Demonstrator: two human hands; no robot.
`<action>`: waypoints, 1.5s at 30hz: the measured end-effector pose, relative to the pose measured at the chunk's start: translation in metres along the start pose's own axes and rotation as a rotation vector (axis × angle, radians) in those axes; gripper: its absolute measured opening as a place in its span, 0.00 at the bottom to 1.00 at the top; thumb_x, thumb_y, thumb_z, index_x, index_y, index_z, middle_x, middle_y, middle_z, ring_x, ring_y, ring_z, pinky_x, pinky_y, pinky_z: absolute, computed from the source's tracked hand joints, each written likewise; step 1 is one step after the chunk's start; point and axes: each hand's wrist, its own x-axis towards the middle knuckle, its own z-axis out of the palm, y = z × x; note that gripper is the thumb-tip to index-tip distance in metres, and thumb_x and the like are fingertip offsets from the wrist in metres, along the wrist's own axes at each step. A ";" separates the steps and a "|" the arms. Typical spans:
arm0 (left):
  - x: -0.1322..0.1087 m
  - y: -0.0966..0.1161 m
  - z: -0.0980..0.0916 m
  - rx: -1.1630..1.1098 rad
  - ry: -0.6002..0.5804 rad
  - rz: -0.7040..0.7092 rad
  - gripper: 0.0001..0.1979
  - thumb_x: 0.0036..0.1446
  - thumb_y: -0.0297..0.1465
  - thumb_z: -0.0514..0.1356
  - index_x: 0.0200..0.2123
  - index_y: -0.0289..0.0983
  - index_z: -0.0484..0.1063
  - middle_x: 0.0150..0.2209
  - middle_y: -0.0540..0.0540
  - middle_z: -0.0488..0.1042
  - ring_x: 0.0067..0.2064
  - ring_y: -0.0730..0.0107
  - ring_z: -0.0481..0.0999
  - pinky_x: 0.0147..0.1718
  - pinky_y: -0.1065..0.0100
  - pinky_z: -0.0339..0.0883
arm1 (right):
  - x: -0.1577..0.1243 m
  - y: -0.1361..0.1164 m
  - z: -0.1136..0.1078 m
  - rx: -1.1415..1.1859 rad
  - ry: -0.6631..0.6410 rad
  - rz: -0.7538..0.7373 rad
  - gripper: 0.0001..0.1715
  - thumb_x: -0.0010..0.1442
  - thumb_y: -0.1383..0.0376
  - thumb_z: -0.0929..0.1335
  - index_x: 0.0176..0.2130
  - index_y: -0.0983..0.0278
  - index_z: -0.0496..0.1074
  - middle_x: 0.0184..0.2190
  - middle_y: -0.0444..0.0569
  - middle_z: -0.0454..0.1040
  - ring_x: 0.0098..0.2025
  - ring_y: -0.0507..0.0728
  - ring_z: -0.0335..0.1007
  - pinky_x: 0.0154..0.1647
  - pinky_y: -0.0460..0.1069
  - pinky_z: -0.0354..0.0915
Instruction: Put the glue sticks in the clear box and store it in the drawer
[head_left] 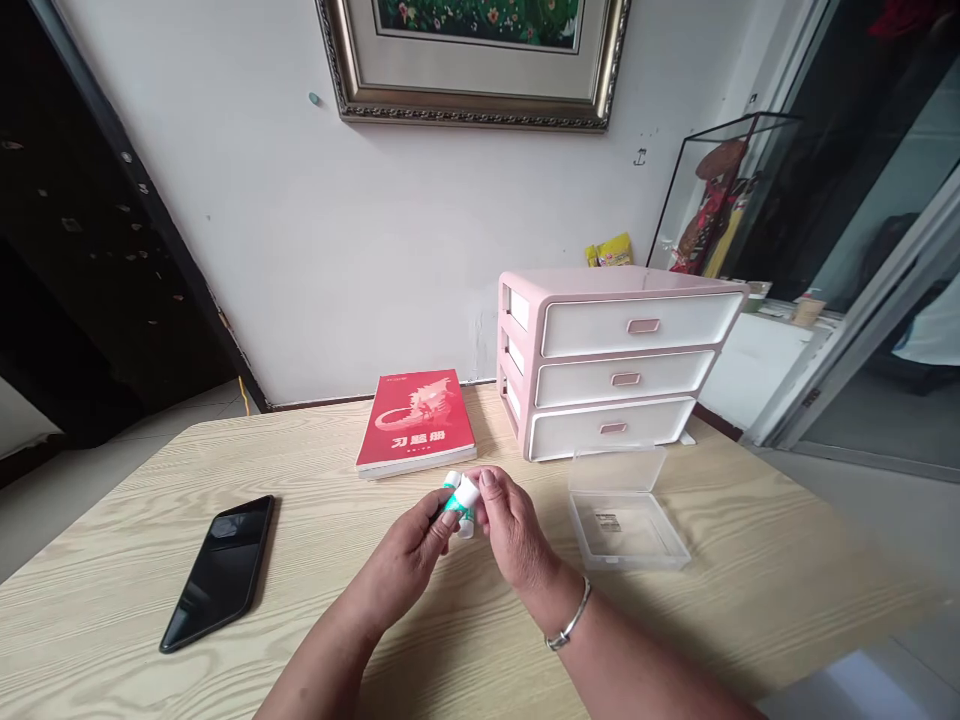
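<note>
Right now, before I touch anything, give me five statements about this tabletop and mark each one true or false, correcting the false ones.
1. The left hand holds a small white-and-green item. True.
2. The clear plastic box is shut. False: its lid stands raised at the back.
3. In the picture, the red book lies to the left of the pink-and-white drawer unit. True.
4. The silver bracelet is on the left wrist. False: it circles the right wrist.
5. The black phone lies on the table, apart from the book. True.
</note>
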 end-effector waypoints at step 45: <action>0.021 -0.078 -0.029 0.601 0.346 -0.315 0.17 0.64 0.41 0.52 0.48 0.38 0.72 0.44 0.40 0.76 0.44 0.57 0.75 0.38 0.65 0.63 | 0.016 0.028 -0.021 -0.959 -0.024 0.067 0.14 0.68 0.65 0.59 0.49 0.65 0.68 0.44 0.56 0.76 0.47 0.60 0.72 0.47 0.51 0.62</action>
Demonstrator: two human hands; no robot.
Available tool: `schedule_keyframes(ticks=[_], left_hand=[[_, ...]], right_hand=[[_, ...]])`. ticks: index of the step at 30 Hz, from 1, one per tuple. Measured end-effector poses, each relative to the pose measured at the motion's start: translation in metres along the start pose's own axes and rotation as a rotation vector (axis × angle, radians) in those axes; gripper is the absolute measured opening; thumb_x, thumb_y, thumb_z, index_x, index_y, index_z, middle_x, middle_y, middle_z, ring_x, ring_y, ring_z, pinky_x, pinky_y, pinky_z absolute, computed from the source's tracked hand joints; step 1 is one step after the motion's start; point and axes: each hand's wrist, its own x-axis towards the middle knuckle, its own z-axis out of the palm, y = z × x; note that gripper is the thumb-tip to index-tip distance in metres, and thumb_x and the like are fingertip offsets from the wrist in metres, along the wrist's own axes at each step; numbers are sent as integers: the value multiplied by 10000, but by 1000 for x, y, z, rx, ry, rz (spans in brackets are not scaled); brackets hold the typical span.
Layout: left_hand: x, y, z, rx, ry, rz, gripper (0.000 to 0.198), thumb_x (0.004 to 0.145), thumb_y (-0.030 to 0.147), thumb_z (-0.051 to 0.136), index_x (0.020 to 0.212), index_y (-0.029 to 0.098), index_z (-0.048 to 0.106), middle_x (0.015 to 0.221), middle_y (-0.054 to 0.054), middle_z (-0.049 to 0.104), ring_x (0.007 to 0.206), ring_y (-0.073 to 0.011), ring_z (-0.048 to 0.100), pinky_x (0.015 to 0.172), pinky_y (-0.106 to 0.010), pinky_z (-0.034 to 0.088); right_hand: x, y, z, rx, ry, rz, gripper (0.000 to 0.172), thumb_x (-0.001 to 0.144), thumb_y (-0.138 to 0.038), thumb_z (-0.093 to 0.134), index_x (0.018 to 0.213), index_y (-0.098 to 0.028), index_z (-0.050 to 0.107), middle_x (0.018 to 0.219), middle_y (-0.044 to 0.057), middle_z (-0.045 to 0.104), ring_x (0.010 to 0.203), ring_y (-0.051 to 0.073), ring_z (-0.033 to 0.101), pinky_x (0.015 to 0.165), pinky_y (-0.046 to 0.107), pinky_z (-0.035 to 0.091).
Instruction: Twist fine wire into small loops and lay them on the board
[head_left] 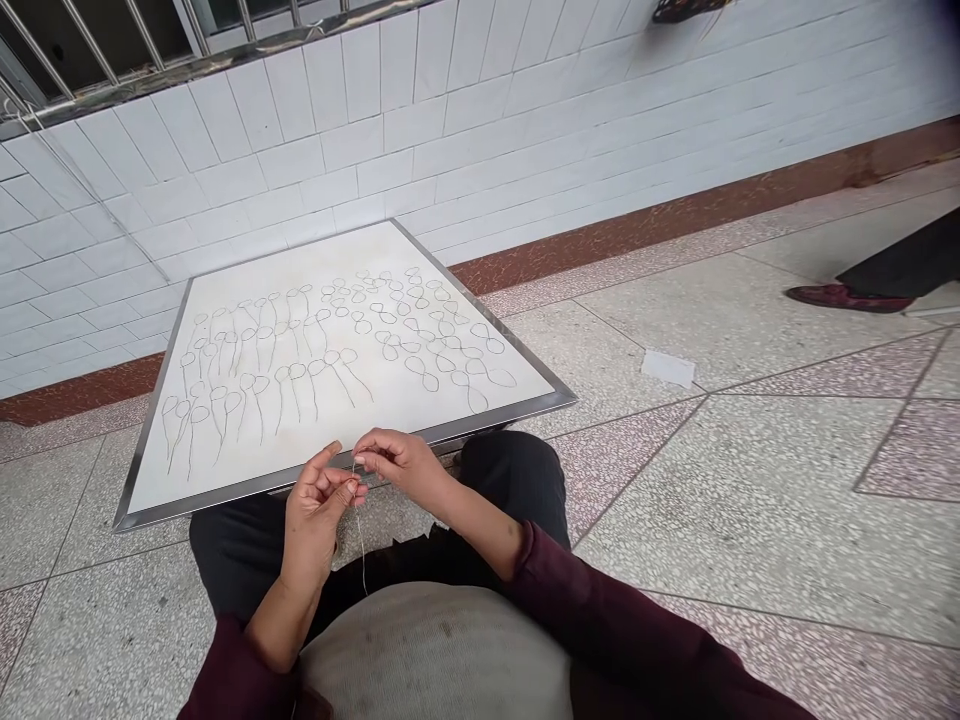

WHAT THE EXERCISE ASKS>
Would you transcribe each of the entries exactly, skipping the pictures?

ANSWER TO THIS PROBLEM>
Demonstrator: two human hands; no robot.
`<action>`: waypoints, 1.5s at 30hz: the measured end-effector pose, relative to the pose measured at the chunk's start: translation in metres along the start pose's own axes and rotation as a rotation vector (axis × angle, radians) in those axes; gripper: its absolute measured opening as a place in its span, 0.00 at the bottom to 1.00 at the top; thumb_x, thumb_y, thumb_z, index_x, index_y, index_z, middle_x, middle_y, middle_z, ring_x, ring_y, ring_z, pinky_x, pinky_y, pinky_z: absolute, computed from the source's tracked hand joints, each written likewise; step 1 is one step after the chunk's start; point and axes: each hand's wrist, its own x-axis towards the middle knuckle, its own z-axis out of the palm, y = z × x; note that gripper is the thumb-tip to index-tip distance in metres, and thumb_x and the like are fingertip offsets from the wrist in metres, along the wrist's own axes at each step. A ";" separates the steps and a "|" the arms. Typical spans:
arm0 (left):
  - x: -0.1322..0.1087 m
  - y: -0.0966..0.1161 m
  - z: -0.0980..0.0916 m
  - rx: -1.1630..1.1098 rad
  - ry: -0.6002..0.5804 rad
  - rz: -0.7040..0.7092 rad
  - gripper: 0.0001..0.1979
  - thumb_x: 0.0036..0.1446
  - thumb_y: -0.0297..0.1465
  - thumb_z: -0.0514..0.1356
  - index_x: 0.0200..0.2123
  - index_y: -0.0289..0.0983
  - index_z: -0.0484..0.1063
  - middle_x: 0.0150..0.2209
  - middle_y: -0.0540..0.0540
  - middle_z: -0.0488..0.1042
  - ring_x: 0.0067..0.2064
  - ring_y: -0.0730..0.0107
  - ring_z: -0.0481..0.0999
  - pinky_x: 0.0147..0.1718
  - pinky_y: -0.1065..0.0100
  - pinky_z: -0.0339..0.0883
arm1 (right):
  - x: -0.1577..0.1243 m
  - y: -0.1361..0.1164 m
  - z: -0.1136..0.1078 m
  - rx: -1.1415..1.1859 rad
  - ry: -0.6631..0.6410 rad
  - rz: -0.7538..0.7373 rad
  - gripper: 0.0001..0.1715
  - thumb_x: -0.0010..0.1442
  - thumb_y: -0.1383..0.0376
  - thumb_z: -0.0929..0.1335
  - index_x: 0.0176..0.2130
  - index_y: -0.0983..0.0278
  - index_z: -0.0496..0.1074
  - middle_x: 0.0184..0.2190
  - middle_y: -0.0444..0.0569
  - middle_z: -0.0454..0.1040
  - ring_x: 0.0098..0.2025
  - ring_y: -0.0507..0.0728
  - ring_z: -0.0335..0.1007
  - pinky_x: 0.0154..0.1647
  - pinky_y: -0.0460..0.1069
  - pinky_z: -0.0354..0.0915
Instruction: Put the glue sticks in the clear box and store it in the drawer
[head_left] 
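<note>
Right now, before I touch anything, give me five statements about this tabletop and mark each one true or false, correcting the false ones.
1. The left hand holds a small white-and-green item. True.
2. The clear plastic box is shut. False: its lid stands raised at the back.
3. In the picture, the red book lies to the left of the pink-and-white drawer unit. True.
4. The silver bracelet is on the left wrist. False: it circles the right wrist.
5. The black phone lies on the table, apart from the book. True.
</note>
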 end-effector waypoints at step 45: <action>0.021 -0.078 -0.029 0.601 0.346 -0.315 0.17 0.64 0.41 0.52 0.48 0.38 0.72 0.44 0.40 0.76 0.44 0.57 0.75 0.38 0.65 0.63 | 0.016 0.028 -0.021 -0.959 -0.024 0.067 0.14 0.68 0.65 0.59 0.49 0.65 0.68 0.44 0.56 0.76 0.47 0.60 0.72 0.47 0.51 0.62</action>
Demonstrator: two human hands; no robot.
Available tool: `schedule_keyframes(ticks=[_], left_hand=[[_, ...]], right_hand=[[_, ...]])`. ticks: index of the step at 30 Hz, from 1, one per tuple. Measured end-effector poses, each relative to the pose measured at the motion's start: translation in metres along the start pose's own axes and rotation as a rotation vector (axis × angle, radians) in those axes; gripper is the absolute measured opening; thumb_x, thumb_y, thumb_z, index_x, index_y, index_z, middle_x, middle_y, middle_z, ring_x, ring_y, ring_z, pinky_x, pinky_y, pinky_z absolute, computed from the source's tracked hand joints; step 1 is one step after the motion's start; point and axes: each hand's wrist, its own x-axis towards the middle knuckle, its own z-axis out of the palm, y = z × x; note that gripper is the thumb-tip to index-tip distance in metres, and thumb_x and the like are fingertip offsets from the wrist in metres, along the wrist's own axes at each step; numbers are sent as integers: the value multiplied by 10000, but by 1000 for x, y, z, rx, ry, rz (spans in brackets are not scaled); brackets hold the typical span.
Layout: left_hand: x, y, z, rx, ry, rz, gripper (0.000 to 0.198), thumb_x (0.004 to 0.145), thumb_y (-0.030 to 0.147), thumb_z (-0.051 to 0.136), index_x (0.020 to 0.212), index_y (-0.029 to 0.098), index_z (-0.048 to 0.106), middle_x (0.015 to 0.221), middle_y (-0.054 to 0.054), middle_z (-0.049 to 0.104), ring_x (0.007 to 0.206), ring_y (-0.073 to 0.011), ring_z (-0.048 to 0.100), pinky_x (0.015 to 0.172), pinky_y (-0.106 to 0.010), pinky_z (-0.034 to 0.088); right_hand: x, y, z, rx, ry, rz, gripper (0.000 to 0.172), thumb_x (-0.001 to 0.144), thumb_y (-0.138 to 0.038), thumb_z (-0.093 to 0.134), index_x (0.018 to 0.213), index_y (-0.098 to 0.028), index_z (-0.050 to 0.107), middle_x (0.018 to 0.219), middle_y (-0.044 to 0.057), middle_z (-0.045 to 0.104), ring_x (0.010 to 0.203), ring_y (-0.051 to 0.073), ring_z (-0.033 to 0.101), pinky_x (0.015 to 0.165), pinky_y (-0.046 to 0.107), pinky_z (-0.035 to 0.091).
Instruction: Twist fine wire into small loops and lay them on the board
[head_left] 

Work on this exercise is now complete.